## Exercise goal
Find all the lines in the entries below that hold the word "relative" and copy them.

## Data shown
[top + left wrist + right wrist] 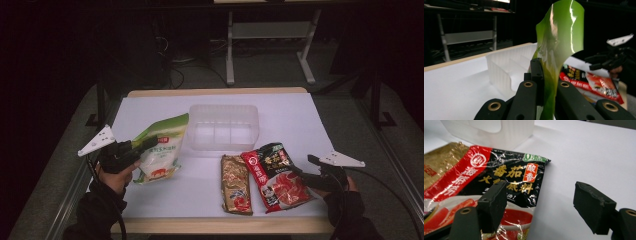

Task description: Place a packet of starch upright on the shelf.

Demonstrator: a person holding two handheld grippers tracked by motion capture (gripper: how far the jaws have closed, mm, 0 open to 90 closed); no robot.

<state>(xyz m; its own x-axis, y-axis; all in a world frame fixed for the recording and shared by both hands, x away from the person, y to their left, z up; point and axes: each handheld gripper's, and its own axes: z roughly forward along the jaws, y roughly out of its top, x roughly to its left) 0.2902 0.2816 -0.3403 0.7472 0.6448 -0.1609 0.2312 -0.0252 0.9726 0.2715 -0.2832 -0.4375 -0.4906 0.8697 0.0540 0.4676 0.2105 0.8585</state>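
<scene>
A green and white pouch [160, 152] lies left of centre on the white table, its green top edge lifted. My left gripper [148, 144] is shut on that green edge; in the left gripper view the pouch [560, 37] rises between the closed jaws [544, 82]. A red and black sauce packet [277, 175] lies at the front right. My right gripper [306, 169] stands open at that packet's right edge. In the right gripper view [541, 205], one jaw is over the packet [509, 175] and the other over bare table.
A clear plastic divided container [223, 127] stands at the table's middle, also seen as the container [509, 67] and the container [499, 132]. A gold packet [236, 185] lies just left of the red one. Desk legs and cables stand beyond the far edge.
</scene>
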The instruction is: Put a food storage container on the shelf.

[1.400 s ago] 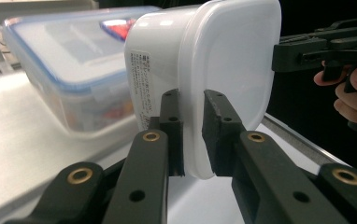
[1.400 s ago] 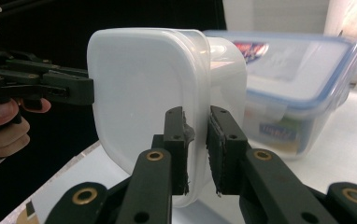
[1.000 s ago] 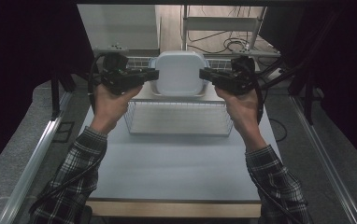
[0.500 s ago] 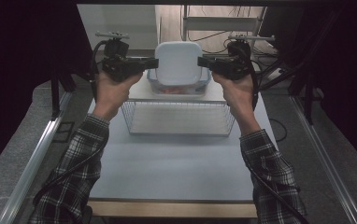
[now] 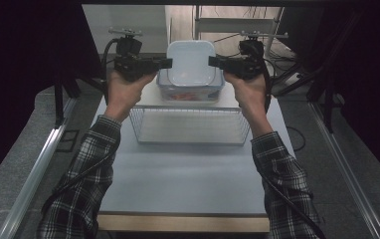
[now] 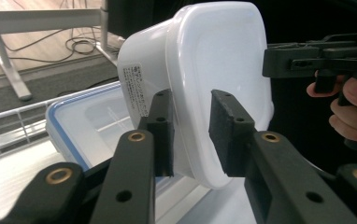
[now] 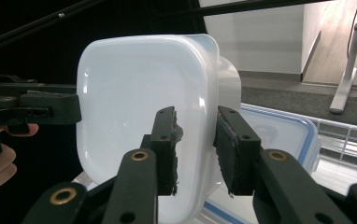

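Jaws of both grippers pinching white tub (image 5: 191, 62) rims, lifted above blue-lidded container (image 5: 190, 93), wire basket (image 5: 190, 124) nearby

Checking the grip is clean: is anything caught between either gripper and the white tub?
Nothing visible. The left gripper and right gripper each straddle the white tub at its rim on opposite sides, jaws against bare plastic. The blue-lidded box sits beneath it, apart from both grippers.

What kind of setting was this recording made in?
Probably a lab or test workspace, not a home: a plain white table enclosed by dark curtains, loose cables on the floor, and a metal stand behind.
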`<state>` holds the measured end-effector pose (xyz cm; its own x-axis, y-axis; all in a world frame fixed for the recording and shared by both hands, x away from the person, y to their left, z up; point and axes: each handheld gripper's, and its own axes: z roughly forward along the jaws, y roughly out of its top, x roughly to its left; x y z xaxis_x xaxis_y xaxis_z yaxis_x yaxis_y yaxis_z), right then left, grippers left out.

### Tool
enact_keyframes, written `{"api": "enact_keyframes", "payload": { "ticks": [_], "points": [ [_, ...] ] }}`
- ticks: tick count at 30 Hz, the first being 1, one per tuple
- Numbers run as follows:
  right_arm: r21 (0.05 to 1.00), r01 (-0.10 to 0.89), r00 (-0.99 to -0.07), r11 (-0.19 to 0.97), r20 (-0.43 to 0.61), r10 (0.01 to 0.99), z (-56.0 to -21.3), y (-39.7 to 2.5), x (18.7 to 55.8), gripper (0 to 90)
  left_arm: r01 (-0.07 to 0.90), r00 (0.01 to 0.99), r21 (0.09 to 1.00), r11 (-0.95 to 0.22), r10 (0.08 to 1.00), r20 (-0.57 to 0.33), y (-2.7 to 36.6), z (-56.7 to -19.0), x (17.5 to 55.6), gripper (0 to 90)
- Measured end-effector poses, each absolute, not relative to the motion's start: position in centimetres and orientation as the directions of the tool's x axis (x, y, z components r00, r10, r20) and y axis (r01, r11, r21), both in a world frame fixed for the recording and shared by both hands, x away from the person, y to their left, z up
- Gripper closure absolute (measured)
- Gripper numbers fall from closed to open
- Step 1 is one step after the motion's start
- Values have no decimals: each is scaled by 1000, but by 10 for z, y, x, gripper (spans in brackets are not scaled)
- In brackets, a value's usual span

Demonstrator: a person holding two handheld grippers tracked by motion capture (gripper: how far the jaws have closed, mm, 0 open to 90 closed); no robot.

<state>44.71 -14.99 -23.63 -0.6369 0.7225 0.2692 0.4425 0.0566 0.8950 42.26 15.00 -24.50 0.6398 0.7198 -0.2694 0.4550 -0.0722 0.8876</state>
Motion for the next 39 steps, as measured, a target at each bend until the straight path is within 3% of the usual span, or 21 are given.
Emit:
{"api": "enact_keyframes", "payload": {
  "ticks": [23, 32, 39],
  "points": [
    [881, 472, -606, 33, 297, 738, -244, -143, 465, 565, 481, 591, 875, -55, 758, -277, 147, -249, 448, 603],
    [901, 431, -572, 46, 234, 786, -246, -139, 470, 559, 484, 567, 873, -59, 781, -261, 144, -249, 455, 598],
    [902, 429, -568, 46, 229, 790, -245, -139, 470, 534, 467, 570, 881, -81, 789, -229, 142, -246, 453, 527]
  ]
}}
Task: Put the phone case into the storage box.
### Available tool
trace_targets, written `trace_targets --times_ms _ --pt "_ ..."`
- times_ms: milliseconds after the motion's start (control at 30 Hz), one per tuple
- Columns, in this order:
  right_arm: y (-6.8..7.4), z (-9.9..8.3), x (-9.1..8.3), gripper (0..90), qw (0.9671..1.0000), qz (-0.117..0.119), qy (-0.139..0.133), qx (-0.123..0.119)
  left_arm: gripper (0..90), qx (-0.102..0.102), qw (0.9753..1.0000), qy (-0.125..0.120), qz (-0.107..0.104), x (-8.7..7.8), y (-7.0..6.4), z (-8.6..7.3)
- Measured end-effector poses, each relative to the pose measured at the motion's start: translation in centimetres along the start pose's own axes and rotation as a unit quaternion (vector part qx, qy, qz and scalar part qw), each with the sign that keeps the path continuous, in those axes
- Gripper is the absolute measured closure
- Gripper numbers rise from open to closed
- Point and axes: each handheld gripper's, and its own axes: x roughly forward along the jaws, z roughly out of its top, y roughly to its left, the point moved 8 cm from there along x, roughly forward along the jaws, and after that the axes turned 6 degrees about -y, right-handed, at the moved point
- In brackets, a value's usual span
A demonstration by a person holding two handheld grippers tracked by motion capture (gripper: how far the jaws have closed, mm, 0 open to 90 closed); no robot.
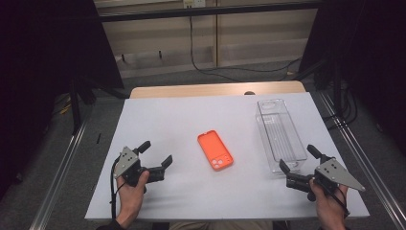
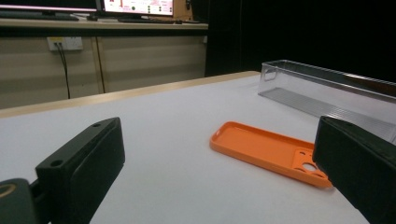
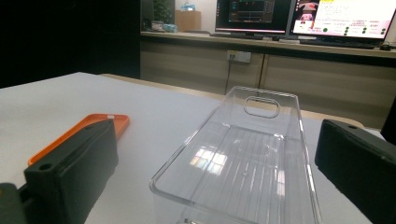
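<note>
Likely the trouble comes at pickup: the orange phone case [image 1: 215,150] lies flat, hollow side up, mid-desk [image 1: 167,115], so a tool may skid it instead of catching its thin rim, or knock the clear bin [image 1: 280,134] to its right. The left tool [image 1: 156,154] and right tool [image 1: 298,158] rest low near the front edge, jaws spread, empty, angled inward.

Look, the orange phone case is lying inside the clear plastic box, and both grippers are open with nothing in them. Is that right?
Not quite. The orange phone case is not inside the clear plastic box; it lies on the white table beside the box, apart from it, as the high view shows. The rest holds: the left gripper and the right gripper are both open and hold nothing.
</note>
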Motion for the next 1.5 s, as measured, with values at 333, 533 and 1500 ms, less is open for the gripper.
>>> trace_targets --times_ms 333,533,1500 --pt "0.1 0.0 -0.1 0.0 1.0000 0.004 0.000 -0.002 1.4 0.012 0.9997 -0.004 -0.020 1.5 -0.8 0.2" --pt "0.1 0.0 0.0 0.0 1.0000 0.004 0.001 -0.004 1.7 0.019 0.9995 -0.007 -0.023 2.4 -1.3 0.5" --pt "0.1 0.0 -0.1 0.0 1.0000 0.004 0.002 -0.001 1.6 0.037 0.9977 -0.020 -0.054 6.6 -4.1 2.0"
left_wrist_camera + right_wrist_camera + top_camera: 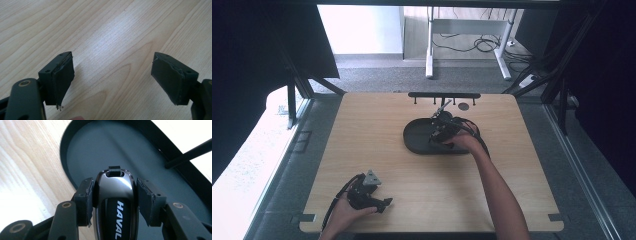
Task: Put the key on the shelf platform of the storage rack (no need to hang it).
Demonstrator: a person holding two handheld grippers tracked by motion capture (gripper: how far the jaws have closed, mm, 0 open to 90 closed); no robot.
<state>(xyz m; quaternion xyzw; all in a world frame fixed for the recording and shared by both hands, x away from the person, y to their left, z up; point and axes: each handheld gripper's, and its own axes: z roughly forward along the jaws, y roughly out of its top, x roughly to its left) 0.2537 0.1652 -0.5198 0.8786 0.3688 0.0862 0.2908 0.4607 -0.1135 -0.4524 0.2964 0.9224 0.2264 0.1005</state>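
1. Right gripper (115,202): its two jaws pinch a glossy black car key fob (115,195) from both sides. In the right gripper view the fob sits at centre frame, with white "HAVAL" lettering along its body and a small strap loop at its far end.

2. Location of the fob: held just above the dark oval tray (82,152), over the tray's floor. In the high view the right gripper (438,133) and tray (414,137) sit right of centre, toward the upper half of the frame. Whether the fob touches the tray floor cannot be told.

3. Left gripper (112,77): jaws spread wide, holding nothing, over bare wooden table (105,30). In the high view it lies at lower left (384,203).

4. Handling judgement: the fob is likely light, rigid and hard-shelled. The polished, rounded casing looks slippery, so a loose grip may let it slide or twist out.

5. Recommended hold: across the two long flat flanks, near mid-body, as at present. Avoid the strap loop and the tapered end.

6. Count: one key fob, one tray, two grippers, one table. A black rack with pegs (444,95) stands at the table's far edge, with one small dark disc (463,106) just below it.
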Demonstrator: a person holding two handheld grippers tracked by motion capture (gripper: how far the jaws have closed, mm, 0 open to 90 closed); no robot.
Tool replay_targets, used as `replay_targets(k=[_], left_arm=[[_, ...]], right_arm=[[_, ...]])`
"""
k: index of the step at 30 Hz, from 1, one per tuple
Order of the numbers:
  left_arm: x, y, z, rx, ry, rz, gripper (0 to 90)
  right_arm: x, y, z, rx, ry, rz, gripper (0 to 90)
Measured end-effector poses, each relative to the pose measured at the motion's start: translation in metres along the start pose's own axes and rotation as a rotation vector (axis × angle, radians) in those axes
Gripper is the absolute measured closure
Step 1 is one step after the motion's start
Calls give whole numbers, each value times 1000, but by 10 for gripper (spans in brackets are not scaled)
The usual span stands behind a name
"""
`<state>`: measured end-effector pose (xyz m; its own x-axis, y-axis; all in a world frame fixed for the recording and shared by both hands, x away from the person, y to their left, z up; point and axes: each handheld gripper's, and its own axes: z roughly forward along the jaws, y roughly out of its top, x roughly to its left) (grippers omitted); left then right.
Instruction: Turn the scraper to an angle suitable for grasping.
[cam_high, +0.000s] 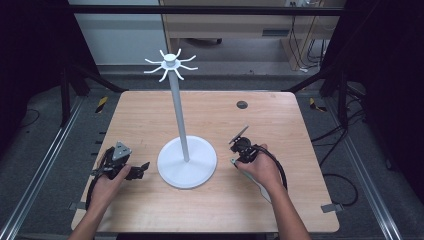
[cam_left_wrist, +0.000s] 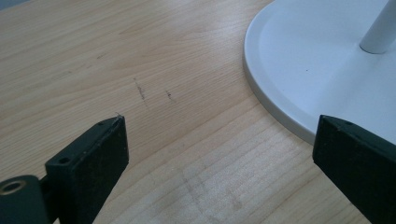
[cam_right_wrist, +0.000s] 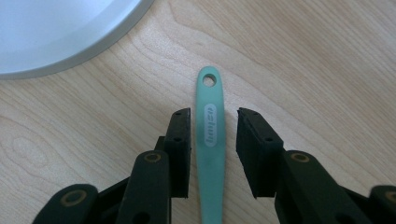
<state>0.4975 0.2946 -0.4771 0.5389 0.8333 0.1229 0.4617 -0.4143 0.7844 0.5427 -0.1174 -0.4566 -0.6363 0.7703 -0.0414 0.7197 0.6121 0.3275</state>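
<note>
— Forearms come in at six o'clock. What's the right gripper (cam_right_wrist: 214, 140) doing?
— Its jaws straddle a green handle (cam_right_wrist: 211, 135) lying on the table (cam_high: 280, 120), narrow gaps either side, not gripping.
— And the stand (cam_high: 187, 162)?
— At ten o'clock of that handle, mid-table.
— Left gripper (cam_left_wrist: 219, 154)?
— Jaws wide, holding nothing, the stand's base at its two o'clock.

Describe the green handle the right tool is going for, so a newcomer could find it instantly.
Start at the white stand mid-table; its round base edge shows in the right gripper view. Just beside it on the wood lies the mint-green handle, between the open right tool. It has a hanging hole and a pale oval label.
</note>
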Motion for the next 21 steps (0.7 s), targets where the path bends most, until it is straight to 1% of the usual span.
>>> replay_targets(k=[1, 2, 5, 6, 7, 8, 9, 10, 12, 14, 16, 19, 20, 21], left_arm=[[0, 0, 0, 0, -1, 0, 33], [0, 0, 0, 0, -1, 0, 33], [-1, 0, 0, -1, -2, 1, 33], [-1, 0, 0, -1, -2, 1, 33], [-1, 0, 0, -1, -2, 1, 33], [-1, 0, 0, -1, -3, 1, 33], [-1, 0, 0, -2, -3, 1, 33], [-1, 0, 0, -2, -3, 2, 33], [-1, 0, 0, 0, -4, 5, 33], [-1, 0, 0, -1, -2, 5, 33], [-2, 0, 0, 0, -2, 6, 33], [-2, 0, 0, 5, -4, 12, 33], [-2, 0, 0, 5, -5, 11, 33], [-2, 0, 0, 4, -6, 11, 33]], right_arm=[[-1, 0, 1, 1, -6, -24, 666], [0, 1, 2, 11, -3, -7, 668], [0, 2, 4, 17, 1, -5, 682], [-1, 2, 5, 15, 0, -18, 685], [-1, 2, 5, 18, -4, -21, 686], [-2, 1, 6, 15, -5, -37, 691], [-2, 2, 7, 17, -4, -36, 695], [0, 2, 6, 26, 2, -16, 696], [1, 3, 7, 36, 6, -8, 701], [-2, 3, 8, 29, 0, -48, 709], [0, 4, 8, 42, 7, -12, 715], [-1, 5, 9, 48, 4, -27, 721], [-3, 4, 11, 44, -2, -47, 723], [-1, 5, 10, 55, 4, -20, 724]])
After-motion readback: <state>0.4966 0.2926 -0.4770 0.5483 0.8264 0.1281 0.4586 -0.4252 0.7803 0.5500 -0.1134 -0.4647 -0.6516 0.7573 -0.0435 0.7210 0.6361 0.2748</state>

## Task solution
- Measured end-effector poses, each absolute, not relative to the motion's start: position in centimetres and orientation as the directions of the tool's x axis (x, y, z components r00, r10, r20) and y axis (r01, r11, r21), both in a world frame fixed for the recording and shared by both hands, x away from the person, y to their left, z up
- Measured end-effector poses, each relative to the pose measured at the motion's start: translation in centimetres along the start pose's own axes and rotation as a unit quaternion (vector part qx, qy, qz and scalar part qw), each with the sign that keeps the path continuous, in those axes
Measured end-effector poses, each relative to the pose measured at the motion's start: translation in metres along the start pose's own axes and rotation as a rotation vector (axis × angle, radians) in those axes

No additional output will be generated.